The third case involved a Crown prosecutor on the jury. Lord Bingham questioned whether employed prosecutors should sit on juries at all. He said: “It must be doubted whether Lord Justice Auld or Parliament contemplated that employed Crown prosecutors would sit as jurors in prosecutions brought by their own authority.” He added that in his opinion, justice was not seen to be done if a person discharging the “very important neutral role of juror is a full-time, salaried employee of the prosecutor”.
So what is to be done? If Crown prosecutors should not sit, what about defence lawyers or other categories of juror? Lord Rodger of Earlsferry, who trenchantly dismissed all three appeals, accepted that there was risk but argued that it was manageable. The law, he said, was not naive; the assumption behind a panel of 12 jurors was that any bias would be neutralised. Just because there was a real possibility of a juror being biased did not mean a real possibility that the jury could not return an impartial verdict.
And why, he said, should police or CPS lawyers be singled out? What of a gay man trying a homophobic attack? The risk was no greater than that with other jurors, “be they clergymen, defence lawyers, butchers, estate agents, prostitutes, petty crooks or judges”, who were all sitting as private individuals and were told to try the case on the evidence before them.

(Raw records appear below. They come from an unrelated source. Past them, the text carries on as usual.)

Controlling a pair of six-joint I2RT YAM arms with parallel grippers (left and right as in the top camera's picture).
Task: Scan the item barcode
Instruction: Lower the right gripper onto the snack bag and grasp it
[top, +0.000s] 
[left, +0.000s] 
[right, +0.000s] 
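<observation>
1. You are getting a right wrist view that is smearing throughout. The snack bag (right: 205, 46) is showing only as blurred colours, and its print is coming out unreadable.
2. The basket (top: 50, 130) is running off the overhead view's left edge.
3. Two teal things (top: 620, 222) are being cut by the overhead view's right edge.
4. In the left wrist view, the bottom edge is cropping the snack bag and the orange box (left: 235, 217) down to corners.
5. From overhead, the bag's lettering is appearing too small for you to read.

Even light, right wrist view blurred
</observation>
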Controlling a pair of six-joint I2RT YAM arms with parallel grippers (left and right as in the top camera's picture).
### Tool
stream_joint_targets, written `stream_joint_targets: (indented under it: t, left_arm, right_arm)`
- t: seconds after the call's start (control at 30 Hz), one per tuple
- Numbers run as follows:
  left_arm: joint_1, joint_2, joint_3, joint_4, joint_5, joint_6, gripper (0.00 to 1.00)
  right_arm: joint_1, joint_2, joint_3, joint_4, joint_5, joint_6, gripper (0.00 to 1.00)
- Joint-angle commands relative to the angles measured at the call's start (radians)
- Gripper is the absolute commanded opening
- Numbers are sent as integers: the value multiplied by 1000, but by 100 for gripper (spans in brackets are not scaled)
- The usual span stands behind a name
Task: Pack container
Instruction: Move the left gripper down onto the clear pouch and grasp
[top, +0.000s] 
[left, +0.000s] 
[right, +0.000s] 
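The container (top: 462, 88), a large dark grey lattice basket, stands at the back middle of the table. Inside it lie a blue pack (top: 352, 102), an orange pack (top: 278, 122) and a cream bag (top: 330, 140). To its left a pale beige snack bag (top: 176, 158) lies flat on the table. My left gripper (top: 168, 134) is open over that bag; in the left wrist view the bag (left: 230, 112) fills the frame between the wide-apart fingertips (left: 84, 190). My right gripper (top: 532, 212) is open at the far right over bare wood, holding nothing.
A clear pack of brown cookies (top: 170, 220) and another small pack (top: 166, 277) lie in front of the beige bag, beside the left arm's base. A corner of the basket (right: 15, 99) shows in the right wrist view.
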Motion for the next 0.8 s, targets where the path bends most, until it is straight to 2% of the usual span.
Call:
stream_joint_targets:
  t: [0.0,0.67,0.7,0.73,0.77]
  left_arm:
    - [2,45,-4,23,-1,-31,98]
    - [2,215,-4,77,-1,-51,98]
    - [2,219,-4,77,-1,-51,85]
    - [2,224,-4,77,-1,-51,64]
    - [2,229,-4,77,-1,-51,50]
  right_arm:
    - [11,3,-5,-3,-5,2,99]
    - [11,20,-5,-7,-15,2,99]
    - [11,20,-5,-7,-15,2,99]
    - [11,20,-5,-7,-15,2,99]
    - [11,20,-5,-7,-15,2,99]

Do these cases undermine the legislation aimed at widening the net for jury service? Another of the law lords, Baroness Hale of Richmond, was unequivocal that the answer was “no”. Because there are some cases where the “new” jurors could not serve did not mean that they should never do so, she said. It would be inconceivable for the Director of Public Prosecutions to sit on a case prosecuted by the Crown Prosecution Service and the same must apply to a CPS lawyer. But it may be different for other CPS employees — or cases brought by other prosecution authorities.
Officials are to draw up guidelines to tighten the safeguards in such cases and ensure that a judge decides if it is fair for a juror to sit. A Ministry of Justice spokeswoman said that the Government remained as “committed to the principle that as wide a range of the public as possible should be liable to jury service”.
If the clock is not to be turned back, then one answer is a closer scrutiny of jurors before a case starts. But if CPS prosecutors are in future barred from all CPS cases, that — as Lord Carswell said as he dismissed the appeals — would frustrate the will of Parliament, denying thousands of employees the right to sit on most trials and deny the abilities of CPS staff, like any other member of the public, to judge on the evidence before them.